Data Visualization, Flex/Flash/Actionscript

Stalking Someone with Data

Data can often tell you far more about people than you originally think. In my previous post I presented some of the data from the history of the FlexCoders mailing list. I showed some of the details of the individual usage patterns for different people. One of those people was the Flex product manager, Matt Chotin. Matt’s involvement with FlexCoders is pretty interesting if you start to dig into the data. In this post I’ll try to identify some changing trends in his usage patterns and we’ll see if we can do some detective work to figure out why his behavior changed.

A little background: Matt has been involved in Flex since basically forever. He was an engineer at Macromedia and is now the product manager for Flex. Matt has been quite prolific on flexcoders over the years (in the overall ranking he’s #3). So to start I was interested in his overall post volume on the list. Take a look at the timeline showing his posts per month and you’ll notice there’s a distinct drop-off:

flexcoders_timeline_chotin

Here’s a closeup of a period:

flexcoders_chotin_drop

See that big drop from April to May of 2006? Well in May Matt changed jobs to become the product manager of Flex. On his blog he noted:

So if you notice the number of flexcoders posts going down it’s because my brain will be slowly atrophying as I move away from the details of our vast offering.

And that’s exactly what happened.

Daily routines

Seeing the correlation between a change in professional life and a drop in activity is cool, but we can dig deeper. Not only is this data telling us when Matt changed his behavior throughout the year, but we can also figure out something about his daily routines and how that changed as well. I started looking at when (as in what time of day) Matt was posting to the list.

Here’s a chart that shows the distribution of posts by hour of day and day of week. It groups the posts by the combination of what day and what hour they occur on.

flexcoders_heatgrid_chotin

So you can see that Matt posted the most on weekday mornings (around 9-11am on Monday-Friday) and weekday evenings (around 8-10pm Monday-Thursday, note that he rarely posts on Friday nights).

This pattern is actually very similar to Alex Harui’s activity as well, although Alex’s activity is more weighted to during work hours than at night (except for Sunday night!).
flexcoders_harui_heatindex

I found the evening hotspots interesting (both in Matt and Alex’s cases). Clearly Matt was answering people’s questions a lot after work hours from home.

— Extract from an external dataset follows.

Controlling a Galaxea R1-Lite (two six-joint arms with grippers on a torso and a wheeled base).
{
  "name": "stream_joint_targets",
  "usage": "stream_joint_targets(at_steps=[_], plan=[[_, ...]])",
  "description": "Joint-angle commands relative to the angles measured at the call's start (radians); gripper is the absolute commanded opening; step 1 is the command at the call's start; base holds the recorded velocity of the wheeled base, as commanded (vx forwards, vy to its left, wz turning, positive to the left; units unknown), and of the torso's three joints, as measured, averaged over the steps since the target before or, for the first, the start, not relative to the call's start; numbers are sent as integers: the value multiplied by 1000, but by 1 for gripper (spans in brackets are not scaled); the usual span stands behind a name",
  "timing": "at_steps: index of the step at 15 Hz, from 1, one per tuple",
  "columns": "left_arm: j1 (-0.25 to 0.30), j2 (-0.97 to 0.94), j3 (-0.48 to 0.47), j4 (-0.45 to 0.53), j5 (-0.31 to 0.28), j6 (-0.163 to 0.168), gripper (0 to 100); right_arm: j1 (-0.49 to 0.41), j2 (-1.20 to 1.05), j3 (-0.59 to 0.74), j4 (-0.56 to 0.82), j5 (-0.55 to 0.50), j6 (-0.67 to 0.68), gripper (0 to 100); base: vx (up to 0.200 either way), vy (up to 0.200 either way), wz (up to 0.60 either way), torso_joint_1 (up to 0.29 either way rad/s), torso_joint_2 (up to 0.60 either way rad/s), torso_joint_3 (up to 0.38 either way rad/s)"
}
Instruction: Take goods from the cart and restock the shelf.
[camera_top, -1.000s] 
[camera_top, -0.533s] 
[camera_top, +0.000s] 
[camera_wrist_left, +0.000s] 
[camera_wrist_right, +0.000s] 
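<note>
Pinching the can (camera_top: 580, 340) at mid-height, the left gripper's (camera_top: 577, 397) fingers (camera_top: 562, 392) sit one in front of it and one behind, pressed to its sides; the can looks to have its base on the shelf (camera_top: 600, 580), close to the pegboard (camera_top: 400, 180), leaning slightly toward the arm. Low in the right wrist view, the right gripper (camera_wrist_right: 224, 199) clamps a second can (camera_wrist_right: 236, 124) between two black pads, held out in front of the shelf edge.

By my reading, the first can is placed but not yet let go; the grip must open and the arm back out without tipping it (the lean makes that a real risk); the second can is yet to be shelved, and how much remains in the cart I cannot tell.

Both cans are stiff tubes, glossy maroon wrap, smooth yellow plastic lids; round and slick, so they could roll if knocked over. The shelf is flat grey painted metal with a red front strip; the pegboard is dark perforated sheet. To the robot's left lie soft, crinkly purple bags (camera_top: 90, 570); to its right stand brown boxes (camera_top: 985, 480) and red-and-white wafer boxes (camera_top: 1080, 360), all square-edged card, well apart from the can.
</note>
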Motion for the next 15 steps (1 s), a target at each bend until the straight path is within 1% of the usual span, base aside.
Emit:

I dug a bit further into Matt’s trends. Here’s the graph of his activity by hour of day for 2005:

flexcoders_chotin_2005

We can see in 2005 he actually answered more questions in the evening than in the morning. Taking a look at 2006 this became even more pronounced, almost all his activity was at night (I wasn’t the only one who noticed this, see Ryan Stewart’s post about Matt posting at 9pm):

flexcoders_chotin_2006

And then there was a change in 2007. The graph for 2007 shows that he started answering more question during the workday. And that shift continued into 2008 and 2009, by which time almost all of Matt’s activity was during work hours.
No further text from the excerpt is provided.